Tutsak Yazar M. Garip Yaş Düzce Hapishanesindeki İhlalleri Anlatıyor

"Hayata bağlanan nefes borularımız kesiliyor, sıkılıyor. Bu boruları açık tutmak, nefes alıp-verebilmek o kadar zorlaştı ki, bu sadece bizim çabalarımızla aşabileceğimizin ötesine geçti. Bazı şeyleri anlatabilmek çok zor, bazen kelimeler kifayetsiz kalıyor anlatmaya."

M. Garip Yaş

T Tipi Kapalı Cezaevi A 24

Çilimli - Düzce

***

Sevgili Adil Hocam, Merhaba;

İyi olman dileğiyle selam ve sevgilerimi gönderiyorum. Kartını aldım. Ondan önce yılbaşı kartını almıştım. Fotoğraflar için sağol. Resimlerde de olsa farklı ve estetik şeyler görmek iyi oluyor. Önceki ... mektubun ulaşmış olmasına sevindim. Fakat ona cevaben yazdığın ise ulaşmadı, üzgünüm, zaten o nedenle meral edip sormuştum. Sık olmasa da bazen böyle kaybolma durumları yaşanabiliyor. Mektuplar- posta konusunda sıkıntıları aşmak için çok uğraşıyoruz. Sıkıntı sadece burada değil. Şöyle anlatayım daha açıklayıcı olur. Cezaevi Düzce postanesinden mektupları almıyor, haftada iki gün mektupları, iki gün de kolileri gelip cezaevine teslim ediyorlar. Mektuplar- posta haftada iki gün teslim edilince gecikmiş oluyor. Cezaevinde yoğunluğu- kalabalığı iki sayı 1500 kişinin üstünde, kapasitenin iki katı yani. 1 gerekçe gösteriyor ve haftada bir gün mektupları dağıtıyor. Yani hem postanede hem de burada bekleyince gecikmeli ulaşıyor elimize. Böyle olunca biz de cevaplarımızı gecikmeli göndermek zorunda kalıyoruz.
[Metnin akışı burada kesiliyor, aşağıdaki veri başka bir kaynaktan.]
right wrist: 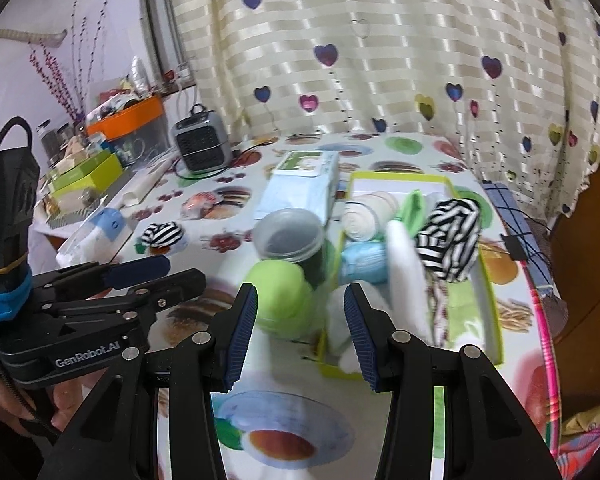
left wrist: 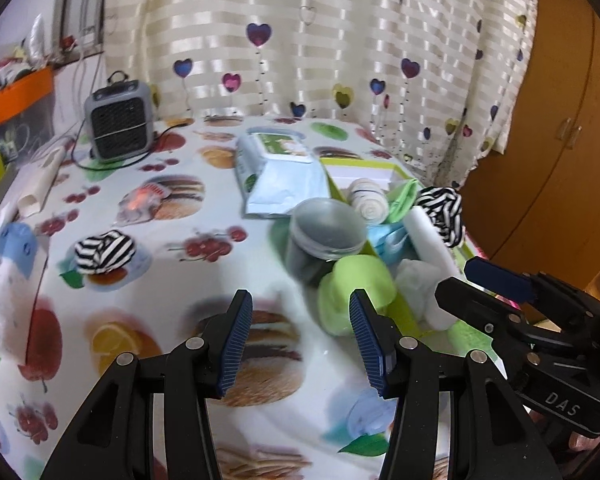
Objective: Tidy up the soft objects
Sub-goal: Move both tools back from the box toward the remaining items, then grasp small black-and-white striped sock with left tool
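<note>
My left gripper (left wrist: pixel 300 344) and my right gripper (right wrist: pixel 300 336) are both parted and carry nothing; between each pair of blue pads I see only the printed tablecloth (left wrist: pixel 148 292).

Nearest in front of the right gripper is the light green soft roll (right wrist: pixel 280 300), which leans on the near left corner of the yellow-green tray (right wrist: pixel 490 304). In the left wrist view the same roll is just ahead and a little to the right of my left gripper. The tray already holds a beige bandage roll (right wrist: pixel 360 216), a pale blue bundle (right wrist: pixel 364 264), a white roll (right wrist: pixel 404 272) and one striped black-and-white ball (right wrist: pixel 452 236). A clear plastic jar (right wrist: pixel 288 240) stands beside the tray, behind the green roll.

Farther away, well apart from the tray on its left side, a second striped ball (left wrist: pixel 104 252) lies alone on the cloth. It has no long axis, so any approach angle should work. It is ahead and to the left of my left gripper, and I judge that the left hand is the nearer one for it.
</note>
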### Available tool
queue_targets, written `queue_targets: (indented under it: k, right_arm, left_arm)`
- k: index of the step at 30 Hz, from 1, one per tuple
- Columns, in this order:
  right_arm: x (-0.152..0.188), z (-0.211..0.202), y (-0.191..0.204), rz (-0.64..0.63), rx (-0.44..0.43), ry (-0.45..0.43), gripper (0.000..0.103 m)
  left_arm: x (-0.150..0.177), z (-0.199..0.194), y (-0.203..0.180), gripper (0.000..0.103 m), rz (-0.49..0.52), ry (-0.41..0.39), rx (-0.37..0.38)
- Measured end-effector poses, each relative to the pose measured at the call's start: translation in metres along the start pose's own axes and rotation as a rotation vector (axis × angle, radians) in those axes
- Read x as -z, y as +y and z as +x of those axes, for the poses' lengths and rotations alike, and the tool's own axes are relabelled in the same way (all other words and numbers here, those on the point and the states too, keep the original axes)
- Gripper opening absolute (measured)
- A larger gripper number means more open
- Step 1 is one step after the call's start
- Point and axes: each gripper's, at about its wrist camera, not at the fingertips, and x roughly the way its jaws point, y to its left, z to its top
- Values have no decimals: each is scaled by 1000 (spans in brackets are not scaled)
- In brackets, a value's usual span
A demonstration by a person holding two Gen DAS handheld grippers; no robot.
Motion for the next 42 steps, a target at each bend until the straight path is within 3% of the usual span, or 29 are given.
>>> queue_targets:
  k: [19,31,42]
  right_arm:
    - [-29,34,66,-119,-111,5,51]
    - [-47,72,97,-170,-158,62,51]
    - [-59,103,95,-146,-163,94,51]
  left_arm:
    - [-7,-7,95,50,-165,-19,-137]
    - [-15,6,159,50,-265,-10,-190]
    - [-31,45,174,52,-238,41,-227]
Az önce haberleri izledim. Ülkenin içinden geçtiği süreci hem izliyor, hem de yaşıyorsunuz zaten. Biz çok kısıtlı imkanlarla izlemeye çalışıyoruz. 24 kanallı bir merkezi yayın sistemi var, kanalların çoğu izleyebileceğimiz nitelikte değil. İzleyebileceğimiz bir kaç haber kanalı (NTV, CNN Türk, Haber Türk, Kanal 24 vs.) üzerinden izlemeye çalışıyorum. Ki onların da içler acısı hali ortada. Gazeteler yok mu diye soracaksın. Evrensel, Özgürlükçü Demokrasi gibi gazeteler yasaklı listesinde, alınmıyor. Cumhuriyet ve BirGün veriliyor. Ara-sıra kantinden aldığımız radyoları dinliyordum, bir-kaç ay önce aramalarda onları da topladılar, kısa dalgası varmış. Kurum kantininden satın aldığımız radyolar bunlar. Şimdi kantinde sadece FM bandı olan avuç içi büyüklüğünde olan ama doğru dürüst çalışmayan radyoları satıyorlar, yani işe yaramıyor. Gördüğün gibi çok kısıtlı şartlara sahibiz. En azından gazeteleri, yasaklı olanlar kaldırılsaydı, getirilseydi daha iyi olurdu.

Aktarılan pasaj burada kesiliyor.